# jogl downloaden ... wo?



## darkeye2 (30. Okt 2010)

Hallo, bin jetzt  echt am verzweifeln, finde einfach kein aktuelles release von jogl, kann mir jemand helfen?

hab folgende seite gefunden:
Index of /deployment/jogamp-next

doch wenn ich die datei:
jogl.all.jar downloade scheint diese irgendwie fehlerhaft zu sein, da ich sie nach dem einbinden in eclipse nicht nutzen kann.

MfG


----------



## Guest2 (30. Okt 2010)

Moin,

die jogl.all.jar alleine reicht nicht. Du brauchst noch einige andere Dateien. Siehe z.B. hier.

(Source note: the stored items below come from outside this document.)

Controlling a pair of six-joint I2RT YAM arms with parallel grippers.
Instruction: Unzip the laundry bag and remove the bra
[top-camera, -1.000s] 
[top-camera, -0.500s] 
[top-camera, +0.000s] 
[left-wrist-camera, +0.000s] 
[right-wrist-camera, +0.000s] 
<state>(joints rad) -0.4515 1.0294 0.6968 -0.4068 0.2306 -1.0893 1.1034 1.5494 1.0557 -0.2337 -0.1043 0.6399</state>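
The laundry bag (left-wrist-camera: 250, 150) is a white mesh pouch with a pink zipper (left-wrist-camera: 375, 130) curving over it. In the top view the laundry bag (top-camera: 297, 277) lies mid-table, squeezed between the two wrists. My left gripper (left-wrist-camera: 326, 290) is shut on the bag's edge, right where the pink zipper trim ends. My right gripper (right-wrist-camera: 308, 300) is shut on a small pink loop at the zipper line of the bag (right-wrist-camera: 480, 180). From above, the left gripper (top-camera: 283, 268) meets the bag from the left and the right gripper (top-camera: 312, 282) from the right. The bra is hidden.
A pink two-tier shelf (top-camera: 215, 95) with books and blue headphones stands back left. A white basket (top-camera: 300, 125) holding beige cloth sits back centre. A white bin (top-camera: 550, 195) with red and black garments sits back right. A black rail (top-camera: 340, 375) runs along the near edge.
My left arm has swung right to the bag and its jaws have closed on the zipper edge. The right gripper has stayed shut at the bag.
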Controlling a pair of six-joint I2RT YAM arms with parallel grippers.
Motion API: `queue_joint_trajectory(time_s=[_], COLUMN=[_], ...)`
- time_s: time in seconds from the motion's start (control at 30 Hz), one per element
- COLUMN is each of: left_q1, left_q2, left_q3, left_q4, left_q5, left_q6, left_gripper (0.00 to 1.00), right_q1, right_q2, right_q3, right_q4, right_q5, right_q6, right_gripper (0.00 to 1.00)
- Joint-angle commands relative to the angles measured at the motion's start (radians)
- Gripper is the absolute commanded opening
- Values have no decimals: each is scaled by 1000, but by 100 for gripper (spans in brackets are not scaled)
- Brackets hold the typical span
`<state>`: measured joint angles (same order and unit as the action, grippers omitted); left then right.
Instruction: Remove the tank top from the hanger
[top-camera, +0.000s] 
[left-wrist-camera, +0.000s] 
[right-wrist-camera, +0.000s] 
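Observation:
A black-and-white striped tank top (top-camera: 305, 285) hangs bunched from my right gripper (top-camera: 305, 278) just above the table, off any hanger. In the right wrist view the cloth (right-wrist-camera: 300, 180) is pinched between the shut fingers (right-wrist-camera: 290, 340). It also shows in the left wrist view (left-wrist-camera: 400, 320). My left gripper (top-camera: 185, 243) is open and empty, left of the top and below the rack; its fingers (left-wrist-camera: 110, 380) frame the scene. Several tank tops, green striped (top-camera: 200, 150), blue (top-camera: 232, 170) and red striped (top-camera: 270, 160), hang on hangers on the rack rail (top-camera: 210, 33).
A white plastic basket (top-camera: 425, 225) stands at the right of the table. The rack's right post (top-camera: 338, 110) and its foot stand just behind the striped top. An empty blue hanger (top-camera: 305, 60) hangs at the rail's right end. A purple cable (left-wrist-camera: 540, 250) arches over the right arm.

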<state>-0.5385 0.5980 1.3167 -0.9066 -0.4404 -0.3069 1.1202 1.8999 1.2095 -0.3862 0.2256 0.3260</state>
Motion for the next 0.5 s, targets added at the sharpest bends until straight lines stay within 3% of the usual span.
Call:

Die Links da gehen auf: http://jogamp.org/deployment/webstart/
Du kannst alternativ aber auch dasselbe mit http://jogamp.org/deployment/jogamp-next/
machen.

Gruß,
Fancy


----------



## darkeye2 (30. Okt 2010)

hmm, laut deinen link sind da os speziefische dateien dabei, aber laut projectbeschreibung ist jogl ja plattformunabhängig (was bei  java ja durchaus sinn macht), jetzt bin ich verwirrt, wenn ich ein programm schreib und jogl benutze muss ich ja die jogl.jar in meine jar entpacken (damit ich die datein da hab) aber wie siehts da mit den plattformabhängigen sachen aus?


----------



## Guest2 (30. Okt 2010)

Entweder per Webstart (dann werden automatisch die richtigen natives ausgewählt) oder selber machen.

Siehe z.B. hier und hier (da musst Du nur für jedes unterstützte OS ein libs[] definieren).

Gruß,
Fancy


----------